▸ EXERCISE AIM: Retype each line of the listing. Do not alter anything.

▸ COLLECTED DATA:
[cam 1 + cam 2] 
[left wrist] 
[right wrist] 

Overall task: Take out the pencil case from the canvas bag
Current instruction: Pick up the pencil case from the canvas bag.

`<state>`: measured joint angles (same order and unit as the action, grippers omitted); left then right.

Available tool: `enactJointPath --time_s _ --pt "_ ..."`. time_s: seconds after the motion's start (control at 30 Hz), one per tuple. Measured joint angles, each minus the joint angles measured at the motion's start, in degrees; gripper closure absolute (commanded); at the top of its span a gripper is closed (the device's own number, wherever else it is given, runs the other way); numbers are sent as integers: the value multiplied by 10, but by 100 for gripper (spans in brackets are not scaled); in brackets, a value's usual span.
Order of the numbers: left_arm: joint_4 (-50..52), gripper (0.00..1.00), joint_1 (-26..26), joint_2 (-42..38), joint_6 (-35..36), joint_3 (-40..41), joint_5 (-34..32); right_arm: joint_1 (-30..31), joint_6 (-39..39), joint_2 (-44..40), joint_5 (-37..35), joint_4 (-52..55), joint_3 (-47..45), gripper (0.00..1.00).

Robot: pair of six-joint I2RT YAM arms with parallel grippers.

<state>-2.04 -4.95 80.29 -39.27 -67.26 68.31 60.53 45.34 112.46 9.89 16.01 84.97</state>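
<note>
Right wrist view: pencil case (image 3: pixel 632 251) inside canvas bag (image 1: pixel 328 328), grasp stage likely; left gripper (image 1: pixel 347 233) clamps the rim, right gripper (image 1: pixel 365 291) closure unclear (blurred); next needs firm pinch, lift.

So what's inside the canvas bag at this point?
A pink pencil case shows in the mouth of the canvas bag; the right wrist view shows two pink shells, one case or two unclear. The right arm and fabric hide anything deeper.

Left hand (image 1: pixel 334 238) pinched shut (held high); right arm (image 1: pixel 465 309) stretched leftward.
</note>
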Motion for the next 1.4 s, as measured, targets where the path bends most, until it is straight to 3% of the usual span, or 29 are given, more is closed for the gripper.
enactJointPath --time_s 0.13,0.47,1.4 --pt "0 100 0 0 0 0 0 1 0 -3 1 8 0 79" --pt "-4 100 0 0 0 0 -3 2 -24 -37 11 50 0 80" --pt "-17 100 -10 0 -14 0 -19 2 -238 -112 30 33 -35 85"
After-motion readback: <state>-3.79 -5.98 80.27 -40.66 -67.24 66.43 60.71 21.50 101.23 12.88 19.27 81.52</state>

▸ ANSWER TO THE EXERCISE:
[cam 1 + cam 2] 
[left wrist] 
[right wrist] 

Overall task: Take out the pencil case from the canvas bag
Current instruction: Pick up the pencil case from the canvas bag.

`<state>`: measured joint angles (same order and unit as the action, grippers omitted); left then right.

Available tool: `enactJointPath --time_s _ --pt "_ ..."`. time_s: seconds after the motion's start (control at 30 Hz), one per tuple. Measured joint angles, each minus the joint angles measured at the motion's start, in degrees; gripper closure absolute (commanded); at the top of its span a gripper is closed (the device's own number, wherever else it is given, runs the other way); numbers are sent as integers: the value multiplied by 10, but by 100 for gripper (spans in brackets are not scaled); in brackets, a value's usual span.
Order of the numbers: left_arm: joint_4 (-50..52), gripper (0.00..1.00), joint_1 (-26..26), joint_2 (-42..38), joint_6 (-35..36), joint_3 (-40..41), joint_5 (-34..32); right_arm: joint_1 (-30..31), joint_6 (-39..39), joint_2 (-44..40), joint_5 (-37..35), joint_4 (-52..55), joint_3 (-47..45), gripper (0.00..1.00).

Robot: pair of six-joint I2RT YAM arms with parallel grippers.

<state>-2.04 -4.95 80.29 -39.27 -67.26 68.31 60.53 45.34 112.46 9.89 16.01 84.97</state>
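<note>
Right wrist view: pencil case (image 3: pixel 632 251) inside canvas bag (image 1: pixel 328 328), grasp stage likely; left gripper (image 1: pixel 347 233) clamps the rim, right gripper (image 1: pixel 365 291) closure unclear (blurred); next needs firm pinch, lift.

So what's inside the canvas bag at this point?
A pink pencil case shows in the mouth of the canvas bag; the right wrist view shows two pink shells, one case or two unclear. The right arm and fabric hide anything deeper.

Left hand (image 1: pixel 334 238) pinched shut (held high); right arm (image 1: pixel 465 309) stretched leftward.
</note>
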Motion for the next 1.4 s, as measured, targets where the path bends most, until it is straight to 3% of the usual span, or 29 are given, more is closed for the gripper.
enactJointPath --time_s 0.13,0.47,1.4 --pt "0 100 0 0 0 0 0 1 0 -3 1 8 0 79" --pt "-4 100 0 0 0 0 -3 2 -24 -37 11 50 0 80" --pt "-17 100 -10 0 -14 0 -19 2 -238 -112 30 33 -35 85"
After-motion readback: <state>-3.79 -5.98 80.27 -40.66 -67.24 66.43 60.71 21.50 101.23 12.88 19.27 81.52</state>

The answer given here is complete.